Return only the lines below starting at the line containing "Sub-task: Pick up" and ending at the line containing "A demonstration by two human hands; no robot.", both included, exactly as they are and with no pictures.

** Records for this task follows **

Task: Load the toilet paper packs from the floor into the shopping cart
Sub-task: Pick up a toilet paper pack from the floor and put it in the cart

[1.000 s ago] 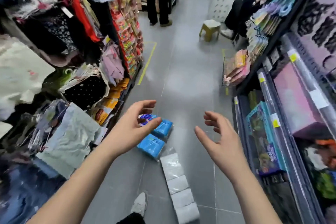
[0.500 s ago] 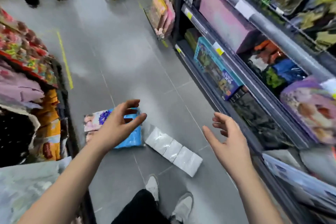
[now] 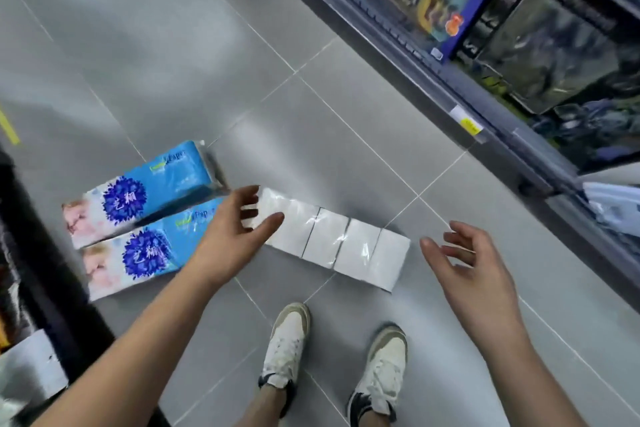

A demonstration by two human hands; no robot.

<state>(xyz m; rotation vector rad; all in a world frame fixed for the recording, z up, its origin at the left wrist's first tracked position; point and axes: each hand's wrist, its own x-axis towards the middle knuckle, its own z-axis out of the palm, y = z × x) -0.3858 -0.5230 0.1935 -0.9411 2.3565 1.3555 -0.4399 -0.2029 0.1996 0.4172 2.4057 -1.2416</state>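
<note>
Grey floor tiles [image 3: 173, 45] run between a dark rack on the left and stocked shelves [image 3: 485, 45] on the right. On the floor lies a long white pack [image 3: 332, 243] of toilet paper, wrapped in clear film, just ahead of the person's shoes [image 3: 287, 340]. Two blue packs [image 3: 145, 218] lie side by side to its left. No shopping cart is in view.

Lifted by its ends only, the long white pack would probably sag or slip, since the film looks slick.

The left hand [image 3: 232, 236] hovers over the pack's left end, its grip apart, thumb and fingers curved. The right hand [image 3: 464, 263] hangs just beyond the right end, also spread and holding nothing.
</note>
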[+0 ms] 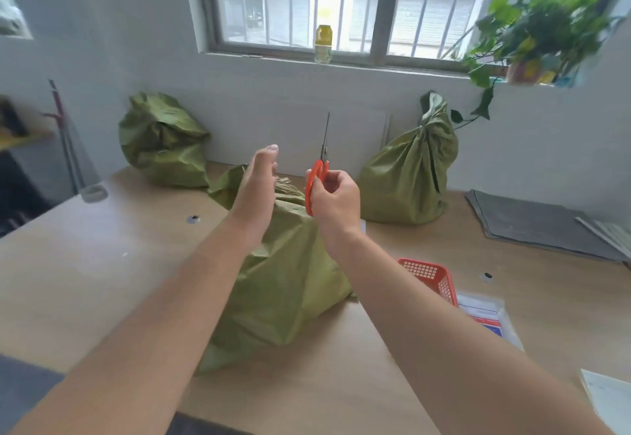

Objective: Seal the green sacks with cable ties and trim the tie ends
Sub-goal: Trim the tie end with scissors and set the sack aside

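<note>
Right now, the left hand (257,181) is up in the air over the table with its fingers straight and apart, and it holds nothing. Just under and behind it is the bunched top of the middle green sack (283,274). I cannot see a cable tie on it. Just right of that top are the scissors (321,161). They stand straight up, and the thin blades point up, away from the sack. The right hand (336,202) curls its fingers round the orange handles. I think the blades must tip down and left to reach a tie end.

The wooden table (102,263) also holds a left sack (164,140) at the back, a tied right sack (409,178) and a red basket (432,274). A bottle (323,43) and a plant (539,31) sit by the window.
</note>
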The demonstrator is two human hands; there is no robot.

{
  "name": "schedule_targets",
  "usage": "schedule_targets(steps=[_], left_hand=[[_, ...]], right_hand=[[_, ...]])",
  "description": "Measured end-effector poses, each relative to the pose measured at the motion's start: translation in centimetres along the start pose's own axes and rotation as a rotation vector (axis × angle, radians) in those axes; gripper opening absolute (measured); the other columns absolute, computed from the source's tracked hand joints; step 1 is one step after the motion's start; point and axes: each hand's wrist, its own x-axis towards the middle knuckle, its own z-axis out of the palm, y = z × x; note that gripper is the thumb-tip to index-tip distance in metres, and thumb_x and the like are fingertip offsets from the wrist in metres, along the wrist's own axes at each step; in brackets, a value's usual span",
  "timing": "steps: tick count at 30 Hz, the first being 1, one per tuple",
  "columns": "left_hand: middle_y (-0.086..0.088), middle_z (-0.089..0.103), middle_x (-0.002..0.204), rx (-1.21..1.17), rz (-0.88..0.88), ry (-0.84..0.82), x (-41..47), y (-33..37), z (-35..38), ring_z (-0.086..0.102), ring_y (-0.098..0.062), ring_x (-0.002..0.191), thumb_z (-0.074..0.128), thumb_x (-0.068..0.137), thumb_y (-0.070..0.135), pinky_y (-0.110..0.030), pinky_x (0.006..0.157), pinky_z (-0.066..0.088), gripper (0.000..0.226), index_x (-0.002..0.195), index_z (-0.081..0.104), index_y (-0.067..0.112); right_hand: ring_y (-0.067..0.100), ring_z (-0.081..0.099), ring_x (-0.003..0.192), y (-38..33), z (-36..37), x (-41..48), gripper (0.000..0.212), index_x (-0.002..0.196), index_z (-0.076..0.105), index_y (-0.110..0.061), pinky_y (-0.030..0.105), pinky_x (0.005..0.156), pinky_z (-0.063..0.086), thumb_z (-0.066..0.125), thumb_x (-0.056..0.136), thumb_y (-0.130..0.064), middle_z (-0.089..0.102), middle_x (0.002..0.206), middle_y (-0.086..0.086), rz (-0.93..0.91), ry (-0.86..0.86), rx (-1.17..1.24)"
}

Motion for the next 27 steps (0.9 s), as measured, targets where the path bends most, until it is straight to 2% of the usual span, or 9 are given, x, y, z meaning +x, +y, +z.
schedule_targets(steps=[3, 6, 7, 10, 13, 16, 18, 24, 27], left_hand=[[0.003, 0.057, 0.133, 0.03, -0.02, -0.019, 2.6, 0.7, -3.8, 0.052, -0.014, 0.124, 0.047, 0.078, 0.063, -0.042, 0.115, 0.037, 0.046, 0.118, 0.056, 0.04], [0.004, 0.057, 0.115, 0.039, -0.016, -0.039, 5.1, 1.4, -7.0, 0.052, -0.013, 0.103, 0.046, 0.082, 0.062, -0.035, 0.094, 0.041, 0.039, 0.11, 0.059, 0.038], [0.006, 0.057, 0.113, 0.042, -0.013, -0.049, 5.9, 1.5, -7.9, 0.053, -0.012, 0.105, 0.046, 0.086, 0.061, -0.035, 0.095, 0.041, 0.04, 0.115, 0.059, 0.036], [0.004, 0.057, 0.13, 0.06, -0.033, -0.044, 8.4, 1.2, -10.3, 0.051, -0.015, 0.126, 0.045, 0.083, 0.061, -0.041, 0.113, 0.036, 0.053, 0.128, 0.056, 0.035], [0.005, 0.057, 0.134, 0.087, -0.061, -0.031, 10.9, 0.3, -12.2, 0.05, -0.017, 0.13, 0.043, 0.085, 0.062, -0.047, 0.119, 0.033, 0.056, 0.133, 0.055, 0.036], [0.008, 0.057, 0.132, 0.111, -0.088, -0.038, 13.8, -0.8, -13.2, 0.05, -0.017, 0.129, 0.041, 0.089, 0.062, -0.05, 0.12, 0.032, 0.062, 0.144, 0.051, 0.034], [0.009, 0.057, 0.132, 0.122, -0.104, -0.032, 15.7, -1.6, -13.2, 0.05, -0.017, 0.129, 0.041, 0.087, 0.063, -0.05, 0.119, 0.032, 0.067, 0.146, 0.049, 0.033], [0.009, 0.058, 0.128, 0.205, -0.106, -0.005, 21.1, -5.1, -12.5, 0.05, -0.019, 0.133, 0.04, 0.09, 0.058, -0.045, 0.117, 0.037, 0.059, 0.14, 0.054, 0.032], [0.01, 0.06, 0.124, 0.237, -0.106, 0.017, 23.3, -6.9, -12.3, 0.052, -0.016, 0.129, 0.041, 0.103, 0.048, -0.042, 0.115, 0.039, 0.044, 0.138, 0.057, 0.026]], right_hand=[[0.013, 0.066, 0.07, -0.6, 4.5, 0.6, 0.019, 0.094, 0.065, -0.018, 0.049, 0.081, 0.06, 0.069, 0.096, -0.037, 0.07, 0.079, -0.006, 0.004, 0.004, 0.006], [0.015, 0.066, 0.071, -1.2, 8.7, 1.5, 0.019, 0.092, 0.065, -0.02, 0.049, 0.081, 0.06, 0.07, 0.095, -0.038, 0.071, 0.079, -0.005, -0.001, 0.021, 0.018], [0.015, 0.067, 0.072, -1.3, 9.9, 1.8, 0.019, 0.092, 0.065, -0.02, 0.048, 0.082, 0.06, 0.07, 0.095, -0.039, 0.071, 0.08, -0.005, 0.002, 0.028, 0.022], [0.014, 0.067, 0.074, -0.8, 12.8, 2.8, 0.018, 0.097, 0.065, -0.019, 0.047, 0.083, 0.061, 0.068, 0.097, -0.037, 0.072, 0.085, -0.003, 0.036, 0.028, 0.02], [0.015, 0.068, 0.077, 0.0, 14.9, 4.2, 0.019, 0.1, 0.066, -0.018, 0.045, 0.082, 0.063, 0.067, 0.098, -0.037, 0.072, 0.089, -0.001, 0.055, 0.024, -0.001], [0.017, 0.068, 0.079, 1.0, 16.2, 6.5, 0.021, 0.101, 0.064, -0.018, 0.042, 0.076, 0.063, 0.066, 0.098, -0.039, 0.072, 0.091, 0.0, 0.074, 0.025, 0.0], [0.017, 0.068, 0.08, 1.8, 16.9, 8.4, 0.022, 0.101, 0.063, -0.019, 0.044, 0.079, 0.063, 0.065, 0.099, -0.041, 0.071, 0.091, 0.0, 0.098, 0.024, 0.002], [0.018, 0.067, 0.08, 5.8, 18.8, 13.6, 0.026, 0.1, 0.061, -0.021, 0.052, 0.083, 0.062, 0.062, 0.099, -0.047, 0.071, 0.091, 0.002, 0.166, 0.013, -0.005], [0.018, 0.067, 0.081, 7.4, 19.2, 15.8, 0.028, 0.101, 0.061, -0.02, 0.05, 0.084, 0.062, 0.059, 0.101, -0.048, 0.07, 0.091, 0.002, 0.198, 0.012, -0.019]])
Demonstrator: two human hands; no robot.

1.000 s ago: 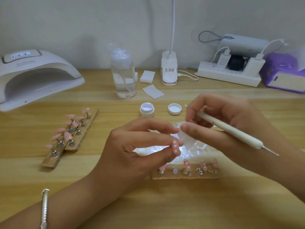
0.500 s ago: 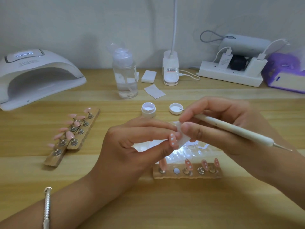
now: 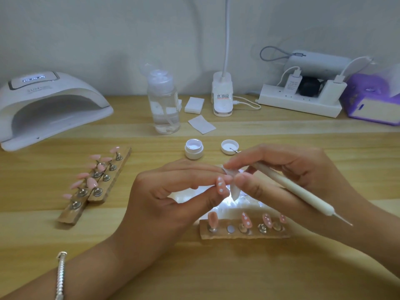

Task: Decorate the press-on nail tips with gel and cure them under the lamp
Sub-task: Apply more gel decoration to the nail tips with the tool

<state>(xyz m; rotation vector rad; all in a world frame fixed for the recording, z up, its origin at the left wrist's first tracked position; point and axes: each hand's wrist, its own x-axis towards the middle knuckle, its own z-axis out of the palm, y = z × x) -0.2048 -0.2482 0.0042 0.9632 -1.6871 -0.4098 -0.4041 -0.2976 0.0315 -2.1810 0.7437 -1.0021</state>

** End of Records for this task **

◆ Exercise response ◆
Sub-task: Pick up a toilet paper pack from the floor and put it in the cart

[1.000 s ago] 
[0.500 s ago] 
[now] 

A demonstration by two human hands; no robot.

This exercise has nothing more to it.